Handling Paginated Resources in Ruby
Wrap your paginated collections in Enumerable goodness
The thing with paginated data is we can't get it all at once.
Let's say we're using the Trello API. There are a number of Trello endpoints that return paginated data sets, such as boards, lists, cards, and actions (like comments, copies, moves, etc).
If we're querying for Trello cards marked as completed each month since last January, for example, we may need to request several pages of "cards".
In most cases, Trello will provide a default limit, typically 50, on the number of resources returned in a single request. But what if you need more than that? In this post, we'll examine a few ways to collect paginated results in Ruby.
Trello World
The Trello developer docs provide a quickstart in javascript - here's the unofficial Ruby version.

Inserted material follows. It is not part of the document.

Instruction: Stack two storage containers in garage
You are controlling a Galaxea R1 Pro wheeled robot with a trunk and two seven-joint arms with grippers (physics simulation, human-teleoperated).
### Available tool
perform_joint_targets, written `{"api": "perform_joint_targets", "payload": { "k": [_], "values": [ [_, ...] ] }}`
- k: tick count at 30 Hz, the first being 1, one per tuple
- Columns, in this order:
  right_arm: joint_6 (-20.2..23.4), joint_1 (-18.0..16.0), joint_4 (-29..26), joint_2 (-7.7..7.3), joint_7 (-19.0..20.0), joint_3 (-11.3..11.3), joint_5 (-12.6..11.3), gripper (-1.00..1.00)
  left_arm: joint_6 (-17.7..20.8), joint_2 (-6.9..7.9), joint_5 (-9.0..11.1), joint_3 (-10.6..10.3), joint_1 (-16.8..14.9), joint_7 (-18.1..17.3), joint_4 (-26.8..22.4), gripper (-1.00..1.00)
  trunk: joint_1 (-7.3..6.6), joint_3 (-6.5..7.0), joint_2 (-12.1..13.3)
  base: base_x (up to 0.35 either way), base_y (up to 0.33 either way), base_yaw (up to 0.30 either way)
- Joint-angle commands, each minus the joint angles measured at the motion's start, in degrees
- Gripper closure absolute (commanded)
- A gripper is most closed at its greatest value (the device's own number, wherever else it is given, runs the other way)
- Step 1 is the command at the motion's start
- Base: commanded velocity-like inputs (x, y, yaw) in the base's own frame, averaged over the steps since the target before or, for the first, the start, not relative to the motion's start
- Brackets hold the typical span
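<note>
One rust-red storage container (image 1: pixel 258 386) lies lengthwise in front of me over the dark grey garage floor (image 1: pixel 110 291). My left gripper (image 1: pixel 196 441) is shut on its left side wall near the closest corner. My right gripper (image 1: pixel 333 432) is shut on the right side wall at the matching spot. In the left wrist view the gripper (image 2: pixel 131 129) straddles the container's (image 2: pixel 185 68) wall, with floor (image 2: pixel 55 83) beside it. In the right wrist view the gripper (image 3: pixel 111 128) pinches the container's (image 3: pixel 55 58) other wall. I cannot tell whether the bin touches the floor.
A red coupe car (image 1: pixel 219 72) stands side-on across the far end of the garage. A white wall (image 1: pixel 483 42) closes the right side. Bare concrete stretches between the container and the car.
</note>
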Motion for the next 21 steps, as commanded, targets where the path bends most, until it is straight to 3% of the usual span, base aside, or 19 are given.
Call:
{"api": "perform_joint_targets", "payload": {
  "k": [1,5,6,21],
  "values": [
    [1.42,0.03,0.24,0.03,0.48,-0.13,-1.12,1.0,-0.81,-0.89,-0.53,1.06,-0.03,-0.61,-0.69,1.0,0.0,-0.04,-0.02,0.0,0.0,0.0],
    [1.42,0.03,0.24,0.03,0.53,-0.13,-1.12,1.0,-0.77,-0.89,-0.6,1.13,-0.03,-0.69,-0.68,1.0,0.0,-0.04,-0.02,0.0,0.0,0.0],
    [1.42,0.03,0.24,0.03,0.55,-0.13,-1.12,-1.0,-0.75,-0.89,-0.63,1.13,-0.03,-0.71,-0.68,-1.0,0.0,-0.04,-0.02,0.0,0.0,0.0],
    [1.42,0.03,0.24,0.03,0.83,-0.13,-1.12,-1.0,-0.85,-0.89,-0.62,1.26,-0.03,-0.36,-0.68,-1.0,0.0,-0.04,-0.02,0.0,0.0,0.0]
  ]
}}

While logged into your Trello account (you'll need one first), retrieve your app key. We won't need the "secret" for this article.
Next, you'll generate an app token. Paste the following URL into your browser with your app key subsituted for the placeholder.

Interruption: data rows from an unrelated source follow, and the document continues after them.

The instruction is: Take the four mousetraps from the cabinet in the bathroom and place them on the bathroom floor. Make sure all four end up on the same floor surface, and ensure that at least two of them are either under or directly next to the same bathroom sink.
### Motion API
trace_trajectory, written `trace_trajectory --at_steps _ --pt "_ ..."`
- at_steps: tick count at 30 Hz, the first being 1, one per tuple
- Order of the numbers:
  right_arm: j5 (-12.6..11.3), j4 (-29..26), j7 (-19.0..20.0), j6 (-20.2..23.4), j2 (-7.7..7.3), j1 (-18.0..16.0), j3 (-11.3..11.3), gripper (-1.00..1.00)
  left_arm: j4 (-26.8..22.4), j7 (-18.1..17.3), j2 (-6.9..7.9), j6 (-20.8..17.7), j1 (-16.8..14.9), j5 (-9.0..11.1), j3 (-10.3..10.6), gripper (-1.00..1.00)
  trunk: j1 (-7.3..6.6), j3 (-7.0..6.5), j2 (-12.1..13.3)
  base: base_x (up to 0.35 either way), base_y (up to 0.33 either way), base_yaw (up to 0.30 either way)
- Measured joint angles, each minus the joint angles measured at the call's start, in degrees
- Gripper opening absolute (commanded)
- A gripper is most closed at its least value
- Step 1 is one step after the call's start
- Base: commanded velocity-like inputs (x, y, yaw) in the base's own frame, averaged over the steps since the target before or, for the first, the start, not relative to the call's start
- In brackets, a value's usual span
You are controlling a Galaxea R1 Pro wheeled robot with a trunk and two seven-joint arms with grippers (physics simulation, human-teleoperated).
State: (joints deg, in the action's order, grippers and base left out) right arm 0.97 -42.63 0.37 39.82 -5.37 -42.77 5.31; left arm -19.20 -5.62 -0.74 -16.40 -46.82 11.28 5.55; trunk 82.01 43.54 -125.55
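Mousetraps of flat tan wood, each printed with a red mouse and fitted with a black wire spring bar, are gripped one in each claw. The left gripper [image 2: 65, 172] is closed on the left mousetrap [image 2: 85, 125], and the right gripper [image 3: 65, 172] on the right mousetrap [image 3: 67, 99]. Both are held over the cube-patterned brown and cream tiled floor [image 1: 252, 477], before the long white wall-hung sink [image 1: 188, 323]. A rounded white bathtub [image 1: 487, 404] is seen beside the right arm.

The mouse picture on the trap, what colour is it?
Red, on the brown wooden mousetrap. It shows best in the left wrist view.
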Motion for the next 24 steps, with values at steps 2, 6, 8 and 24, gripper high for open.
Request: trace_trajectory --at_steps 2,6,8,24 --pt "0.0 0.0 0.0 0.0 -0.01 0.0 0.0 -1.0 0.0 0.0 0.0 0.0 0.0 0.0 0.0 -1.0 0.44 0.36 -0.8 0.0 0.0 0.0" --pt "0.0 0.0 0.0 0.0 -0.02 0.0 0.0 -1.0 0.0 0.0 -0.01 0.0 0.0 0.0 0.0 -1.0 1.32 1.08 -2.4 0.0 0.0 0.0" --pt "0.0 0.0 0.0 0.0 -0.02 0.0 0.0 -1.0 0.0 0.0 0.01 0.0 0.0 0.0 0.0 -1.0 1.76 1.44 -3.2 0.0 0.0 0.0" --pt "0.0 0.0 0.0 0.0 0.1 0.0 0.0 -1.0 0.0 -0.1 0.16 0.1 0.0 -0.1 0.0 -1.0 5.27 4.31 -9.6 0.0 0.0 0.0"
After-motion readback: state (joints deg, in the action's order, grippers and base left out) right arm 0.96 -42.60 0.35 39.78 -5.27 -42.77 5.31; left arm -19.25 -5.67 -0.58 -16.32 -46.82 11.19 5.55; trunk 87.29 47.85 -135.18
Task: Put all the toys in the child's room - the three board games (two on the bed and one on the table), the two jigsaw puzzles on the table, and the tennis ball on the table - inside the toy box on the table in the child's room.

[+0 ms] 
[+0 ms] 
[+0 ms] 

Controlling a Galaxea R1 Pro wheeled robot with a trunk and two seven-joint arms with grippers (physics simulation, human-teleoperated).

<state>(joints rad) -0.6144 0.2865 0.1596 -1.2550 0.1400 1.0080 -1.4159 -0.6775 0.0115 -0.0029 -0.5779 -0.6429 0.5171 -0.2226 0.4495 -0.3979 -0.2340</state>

https://trello.com/1/authorize?expiration=never&scope=read,write,account&response_type=token&name=Trello%20World&key=YOUR_KEY
Now that we have an app key and token, we can make authenticated requests to the Trello API. As a quick test, paste the following url with your own key and token as pararameters into your web browser (or use curl
) to read your member data.
https://api.trello.com/1/members/me?key=YOUR_KEY&token=YOUR_TOKEN
You should see a JSON response with attributes like your Trello id, username, bio, etc.
Script mode
Now let's fetch some paginated data in Ruby. For the following examples, we'll be using Ruby 2.2.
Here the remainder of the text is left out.